Work to complete
Among the records, which lines hold the word "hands"? Pick them out.

(Dataset excerpts)
────────────────────────────────────────

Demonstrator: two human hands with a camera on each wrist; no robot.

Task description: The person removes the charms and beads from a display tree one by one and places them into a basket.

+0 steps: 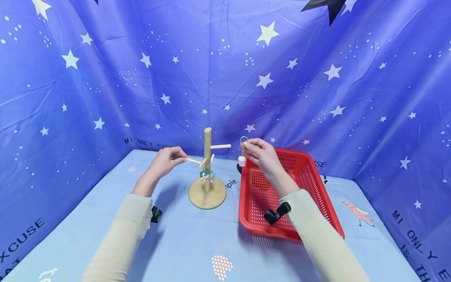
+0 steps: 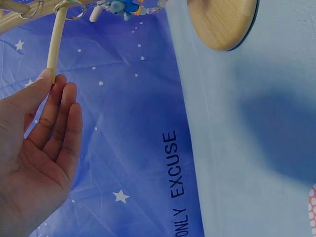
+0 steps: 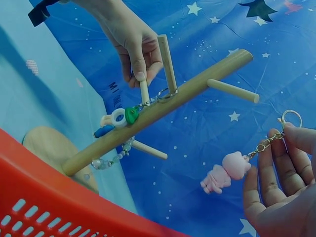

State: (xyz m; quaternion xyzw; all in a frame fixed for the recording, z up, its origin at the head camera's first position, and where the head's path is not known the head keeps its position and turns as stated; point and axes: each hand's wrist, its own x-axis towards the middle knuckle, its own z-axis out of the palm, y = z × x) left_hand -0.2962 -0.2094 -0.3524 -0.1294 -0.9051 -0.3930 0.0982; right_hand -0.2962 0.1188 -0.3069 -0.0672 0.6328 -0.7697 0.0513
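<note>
A wooden peg stand (image 1: 208, 143) with a round base stands on the table, several pegs sticking out from its post. My left hand (image 1: 165, 161) pinches the tip of one peg (image 2: 57, 39) between thumb and index finger. Keychains (image 1: 206, 174) with green, white and blue charms and clear beads hang by their rings on the lower pegs. To the right of the post, my right hand (image 1: 262, 156) holds a keychain with a pink figure (image 3: 224, 173) by its clasp. Its gold ring (image 3: 292, 118) points up, and the figure dangles near an upper peg (image 1: 221, 146) with nothing on it.
A red perforated basket (image 1: 246, 224) sits right of the stand, below my right forearm. Light blue cloth (image 1: 183, 243) with printed hearts and a bird covers the table. Blue star-printed curtains (image 1: 211, 78) enclose the back and sides.
</note>
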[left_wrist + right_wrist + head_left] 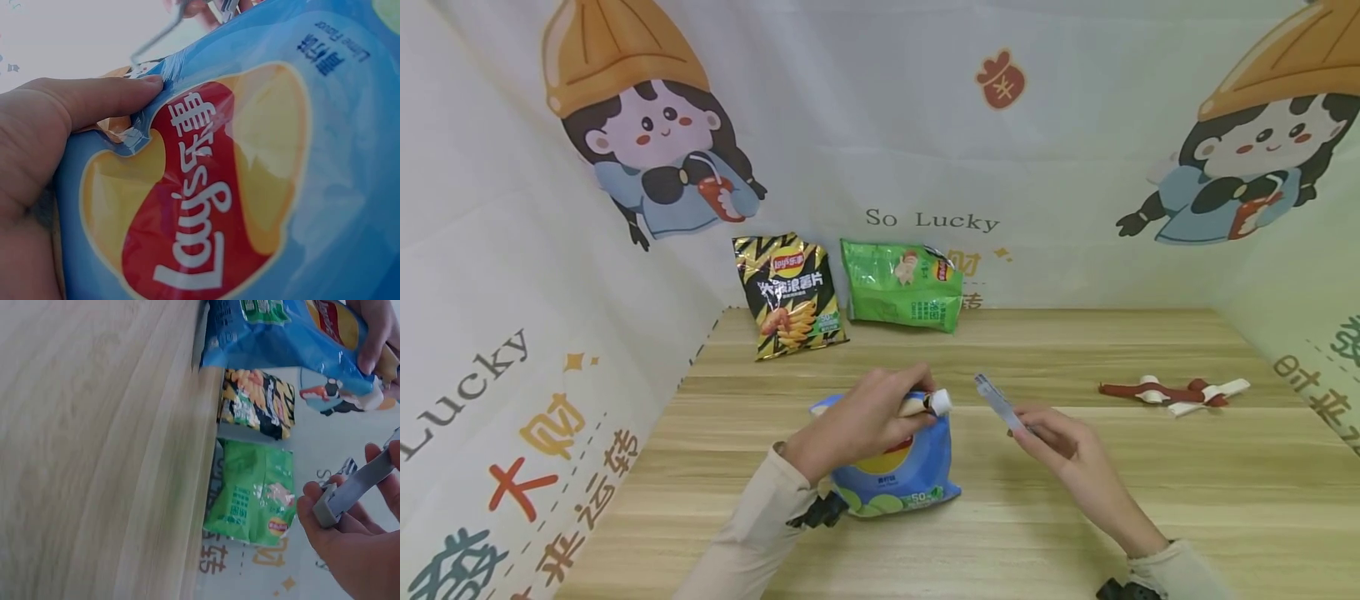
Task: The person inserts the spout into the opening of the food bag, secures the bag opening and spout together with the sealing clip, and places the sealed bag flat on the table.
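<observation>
My left hand (861, 425) grips the top edge of a blue Lay's lime chip bag (925, 467), its thumb (119, 97) pressed on the front of the film near the fold. Along that top edge, under the fingers, lies a tan tube-like piece (913, 407) with a white end (940, 402). To the right of the bag, apart from it, my right hand (1071, 450) pinches a slim grey sealing clip (359, 486) between thumb and fingers. The clip's far end points up and left toward the bag.
A black-and-yellow chip bag (793, 296) and a green chip bag (902, 287) lean against the back cloth. Red and white clips (1195, 392) lie in a pile at the right of the wooden table (1037, 533). Printed cloth walls (1075, 167) enclose the sides.
</observation>
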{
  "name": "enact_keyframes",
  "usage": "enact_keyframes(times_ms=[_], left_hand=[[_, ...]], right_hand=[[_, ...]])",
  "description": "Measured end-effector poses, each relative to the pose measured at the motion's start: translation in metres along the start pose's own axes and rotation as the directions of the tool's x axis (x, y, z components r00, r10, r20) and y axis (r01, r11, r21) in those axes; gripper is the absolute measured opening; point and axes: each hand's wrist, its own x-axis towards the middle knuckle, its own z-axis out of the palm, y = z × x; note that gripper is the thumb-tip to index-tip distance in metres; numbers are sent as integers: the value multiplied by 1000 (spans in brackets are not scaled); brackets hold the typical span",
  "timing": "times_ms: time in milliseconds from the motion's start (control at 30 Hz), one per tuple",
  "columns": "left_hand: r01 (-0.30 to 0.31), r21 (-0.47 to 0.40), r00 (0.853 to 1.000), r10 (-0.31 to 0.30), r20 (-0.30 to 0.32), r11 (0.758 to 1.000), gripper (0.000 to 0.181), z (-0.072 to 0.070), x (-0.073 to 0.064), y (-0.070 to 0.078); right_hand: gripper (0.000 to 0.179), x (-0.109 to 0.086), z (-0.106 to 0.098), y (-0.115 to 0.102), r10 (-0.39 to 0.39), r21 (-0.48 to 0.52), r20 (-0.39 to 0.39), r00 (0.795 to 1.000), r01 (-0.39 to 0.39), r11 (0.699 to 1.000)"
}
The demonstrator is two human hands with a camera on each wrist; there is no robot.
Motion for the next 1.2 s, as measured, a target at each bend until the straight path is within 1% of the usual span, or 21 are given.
enact_keyframes(times_ms=[67,200,367,500,633,800,833,900,967,1067,1133,1200], left_hand=[[5,0,1000,-5,0,1000,19,0,0,0],[13,-3,1000,-13,3,1000,18,-1,1,-1],[6,-28,1000,-6,4,1000,16,0,1,0],[-6,-32,1000,6,-2,999,16,0,1,1],[-3,-28,1000,3,-17,1000,17,0,0,3],[2,5,997,-2,-78,1000,18,-1,1,3],[4,14,996,-3,-89,1000,19,-1,1,3],[7,28,994,-4,-105,1000,20,-1,1,3],[3,34,994,1,-112,999,20,-2,1,3],[-8,46,993,13,-114,999,21,-2,2,3],[-17,65,993,24,-112,998,22,-1,1,3],[-16,83,994,25,-106,996,23,-1,1,4]], right_hand=[[17,1,6,-2,-22,33,43,999,21,999],[16,5,18,-8,-43,76,125,991,33,997],[15,14,33,-11,-49,76,171,984,37,996],[13,21,43,-12,-70,74,171,983,58,996],[10,28,51,-14,-103,100,142,985,89,991],[11,35,56,-18,-111,161,91,990,95,982],[11,36,56,-19,-107,178,85,991,91,980],[17,37,57,-21,-77,236,82,994,56,970],[29,38,58,-22,-38,303,79,996,12,953],[46,39,59,-21,41,395,74,996,-67,916],[54,39,60,-19,73,414,70,995,-96,905],[61,39,61,-16,90,432,73,993,-113,895]])
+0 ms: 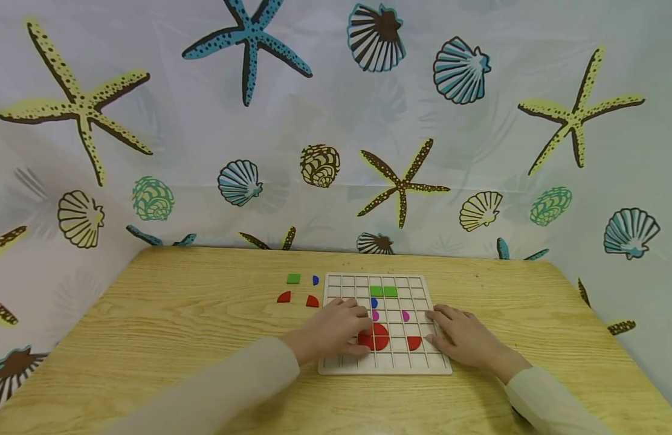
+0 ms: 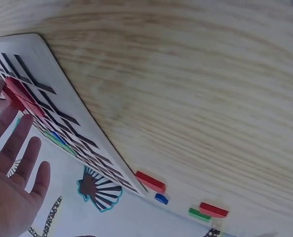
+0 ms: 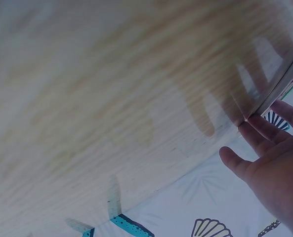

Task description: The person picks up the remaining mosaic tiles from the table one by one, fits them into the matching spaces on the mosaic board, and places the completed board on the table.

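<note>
A white grid board lies on the wooden table. My left hand reaches over its left half, thumb and index finger at either side of a red quarter-circle piece, which they seem to pinch. That piece adjoins other red quarters in a near-round shape, partly hidden by the fingers. In the left wrist view, red pieces show beside the thumb and fingertips. At the board's right edge rests my right hand, fingers extended and thumb apart, near another red quarter.
On the board also lie green squares, a blue half-circle and pink half-circles. Left of it, on the table, are a green square, a blue half-circle and red quarters. A patterned curtain hangs behind.
</note>
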Available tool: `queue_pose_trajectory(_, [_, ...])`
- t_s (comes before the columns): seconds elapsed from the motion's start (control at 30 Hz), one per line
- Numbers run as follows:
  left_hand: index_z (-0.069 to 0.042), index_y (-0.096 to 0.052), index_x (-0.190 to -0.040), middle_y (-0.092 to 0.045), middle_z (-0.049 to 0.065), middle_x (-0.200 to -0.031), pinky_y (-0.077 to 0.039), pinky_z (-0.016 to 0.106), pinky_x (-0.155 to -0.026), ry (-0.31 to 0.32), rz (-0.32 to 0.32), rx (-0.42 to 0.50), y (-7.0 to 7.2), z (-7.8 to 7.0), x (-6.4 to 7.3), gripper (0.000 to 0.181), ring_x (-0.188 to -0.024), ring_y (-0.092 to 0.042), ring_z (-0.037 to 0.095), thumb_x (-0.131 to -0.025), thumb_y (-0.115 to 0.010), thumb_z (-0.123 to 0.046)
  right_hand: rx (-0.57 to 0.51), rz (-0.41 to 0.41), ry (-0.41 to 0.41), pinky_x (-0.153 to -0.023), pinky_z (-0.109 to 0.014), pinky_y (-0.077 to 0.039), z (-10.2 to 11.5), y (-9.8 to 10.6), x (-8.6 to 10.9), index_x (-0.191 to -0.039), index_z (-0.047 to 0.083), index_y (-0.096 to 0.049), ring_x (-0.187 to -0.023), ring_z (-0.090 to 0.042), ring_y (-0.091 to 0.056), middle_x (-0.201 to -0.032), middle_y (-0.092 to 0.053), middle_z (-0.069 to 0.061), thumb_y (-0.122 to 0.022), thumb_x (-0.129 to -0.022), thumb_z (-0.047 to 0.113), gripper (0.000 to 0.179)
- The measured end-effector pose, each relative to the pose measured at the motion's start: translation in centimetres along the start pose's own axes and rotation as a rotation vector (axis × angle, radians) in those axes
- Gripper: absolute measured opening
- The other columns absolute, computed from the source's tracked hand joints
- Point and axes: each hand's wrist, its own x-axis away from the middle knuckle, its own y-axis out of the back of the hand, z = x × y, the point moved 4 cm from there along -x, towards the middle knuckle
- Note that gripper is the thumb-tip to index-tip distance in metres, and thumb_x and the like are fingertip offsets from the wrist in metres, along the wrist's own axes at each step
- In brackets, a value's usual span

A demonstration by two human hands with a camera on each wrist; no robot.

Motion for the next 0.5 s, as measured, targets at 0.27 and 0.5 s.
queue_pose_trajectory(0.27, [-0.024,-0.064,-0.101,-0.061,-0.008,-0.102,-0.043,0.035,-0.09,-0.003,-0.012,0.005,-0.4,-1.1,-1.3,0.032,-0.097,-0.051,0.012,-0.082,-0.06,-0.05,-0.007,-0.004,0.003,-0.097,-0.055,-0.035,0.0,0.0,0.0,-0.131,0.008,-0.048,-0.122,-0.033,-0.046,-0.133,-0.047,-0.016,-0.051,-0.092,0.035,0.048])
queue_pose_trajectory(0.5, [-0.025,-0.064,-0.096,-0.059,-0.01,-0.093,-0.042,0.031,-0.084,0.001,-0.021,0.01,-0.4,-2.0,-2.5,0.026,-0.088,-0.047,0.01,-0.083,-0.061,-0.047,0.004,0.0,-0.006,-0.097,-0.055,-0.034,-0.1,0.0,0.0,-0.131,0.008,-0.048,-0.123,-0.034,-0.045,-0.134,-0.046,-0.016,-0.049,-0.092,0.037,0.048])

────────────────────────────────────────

Written reply
Demonstrator: two human hands with a camera on each wrist; no robot.
The demonstrator is two human hands with a camera on each wrist; there is no robot.
A demonstration by two human hands with a camera on each wrist; no robot.

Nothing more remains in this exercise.